Aim of the exercise: Omit the pictures and output exactly the lines from the start of the entries through the line containing "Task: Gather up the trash".

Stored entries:
>>>>

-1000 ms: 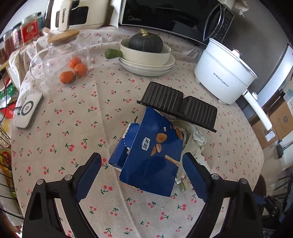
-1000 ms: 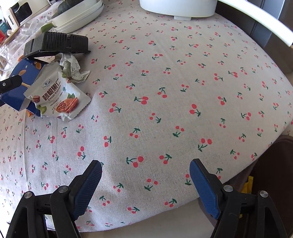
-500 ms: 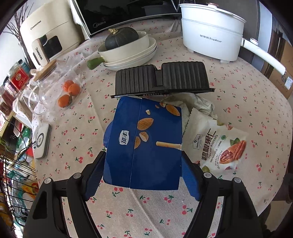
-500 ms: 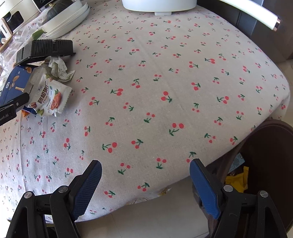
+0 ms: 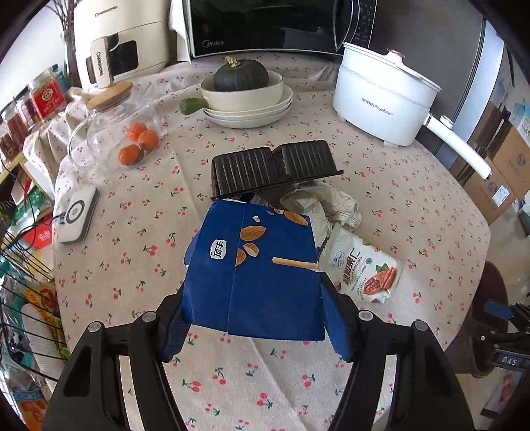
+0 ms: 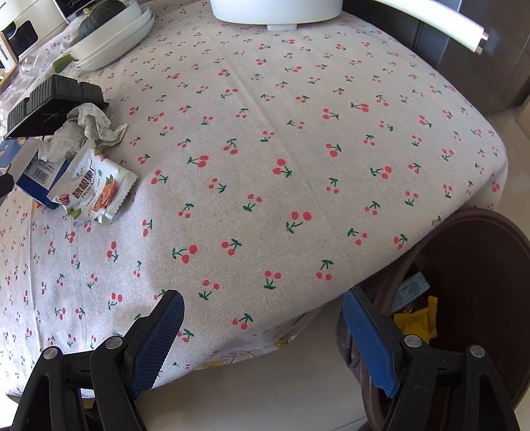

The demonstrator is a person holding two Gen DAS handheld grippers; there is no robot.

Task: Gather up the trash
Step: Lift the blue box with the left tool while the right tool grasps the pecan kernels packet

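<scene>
Blue snack box [image 5: 255, 275] sits clamped between left gripper [image 5: 253, 315] fingers [image 5: 334, 321].

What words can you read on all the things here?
"Midea": microwave
"CHANGHONG": cream appliance, on its top and handle
"Royalstar": white electric pot
"Pecan Kernels": nut packet
"DAS": right gripper
The Chinese logo on the blue box and the red jar labels are too small or blurred.

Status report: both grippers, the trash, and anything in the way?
Left gripper shut on blue box. Right gripper open, empty, beside bin. Nut packet, crumpled paper, black tray remain on table.
</scene>
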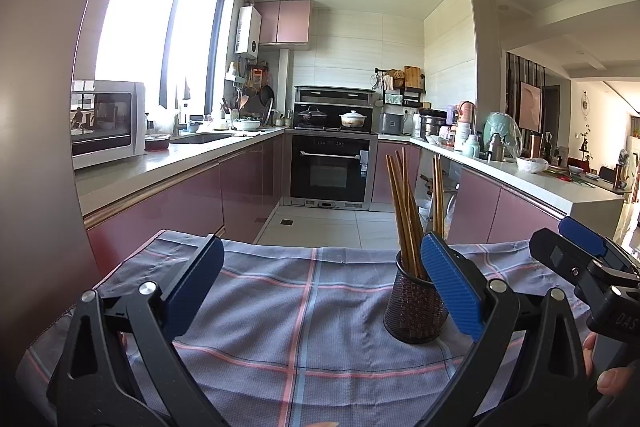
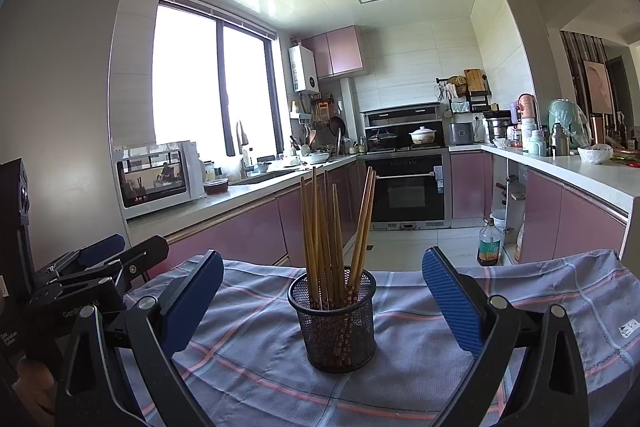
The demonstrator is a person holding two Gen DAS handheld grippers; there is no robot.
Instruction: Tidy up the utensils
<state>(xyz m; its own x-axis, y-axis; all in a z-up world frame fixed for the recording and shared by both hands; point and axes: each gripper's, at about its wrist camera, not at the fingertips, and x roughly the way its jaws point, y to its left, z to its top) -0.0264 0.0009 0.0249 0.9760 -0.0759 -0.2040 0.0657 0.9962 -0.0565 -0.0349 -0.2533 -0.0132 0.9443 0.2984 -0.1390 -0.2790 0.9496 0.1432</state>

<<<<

Result of this exercise:
-1000 ms: 
-1000 ms: 
-500 ms: 
-500 ms: 
+0 ms: 
+0 ms: 

The demonstrator is a person holding two Gen DAS handheld grippers; there is no robot.

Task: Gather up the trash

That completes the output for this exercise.